HumanCompatibleAI / imitation

Clean PyTorch implementations of imitation and reward learning algorithms
https://imitation.readthedocs.io/
MIT License
1.26k stars 239 forks source link

Continue to train PPO after GAIL #691

Closed Liuzy0908 closed 1 year ago

Liuzy0908 commented 1 year ago

Problem

Hi, I'm excited to use this amazing project.

I have an idea about GAIL-PPO. GAIL has the generator network and the discriminator network, while ppo has the actor network and the critic network. So GAIL's generator network can be used as a pre-trained network for PPO actor network.

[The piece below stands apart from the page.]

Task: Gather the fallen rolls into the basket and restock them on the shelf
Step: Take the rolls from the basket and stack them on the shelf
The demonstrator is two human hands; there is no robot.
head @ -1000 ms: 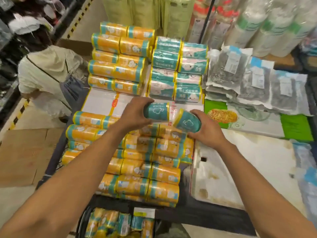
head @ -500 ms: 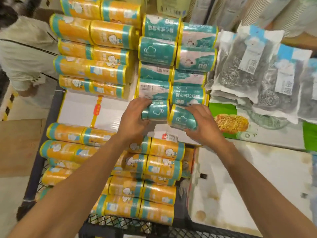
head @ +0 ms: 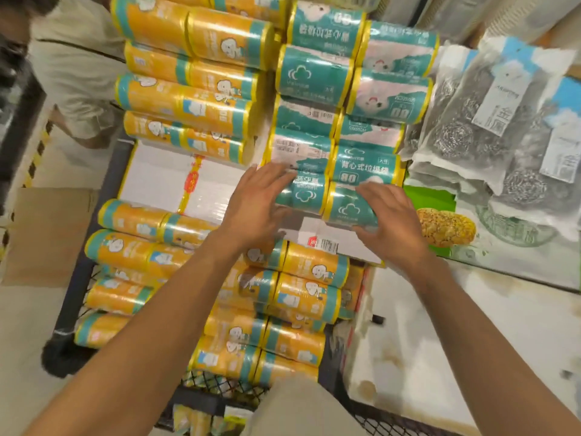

However, when the GAIL's generator(i.e. ppo's actor) is trained well, the ppo's critic network is in a randomly initialized state.

So how do I train the ppo's actor and critic network when I have just trained gail's generator and discriminator? (i.e. how find some way to fine tune ppo's critic network before continuing to train ppo's actor net.)

Yours sincerely

Solution

Possible alternative solutions

Find some way to fine tune ppo's critic network before continuing to train ppo's actor net?

ernestum commented 1 year ago

I think this is better asked in the SB3 repo since it is about using PPO and not about using any of the imitation algorithms. However I think this will not work out-of-the box with SB3 either and you probably have to tweak it a bit.

Liuzy0908 commented 1 year ago

Thank you for your response.

Do you have experience making simple modifications to the PPO actor's loss in imitation or SB3?

actor_loss_from_disc =      -disc(exp_states, actor(exp_states)).mean()        # actor's loss1: - discriminator value.
actor_loss_from_critic =    -critic(exp_states, actor(exp_states)).mean()      # actor's loss2: - q value.

# PPO actor's Loss: weighted sum
PPO_actor_loss = weight * actor_loss_from_disc + (1-weight) * actor_loss_from_critic
ernestum commented 1 year ago

Hi @Liuzy0908. I would like to kindly ask you to move this question to the SB3 repository. We don't have the capacity to help with this here right now.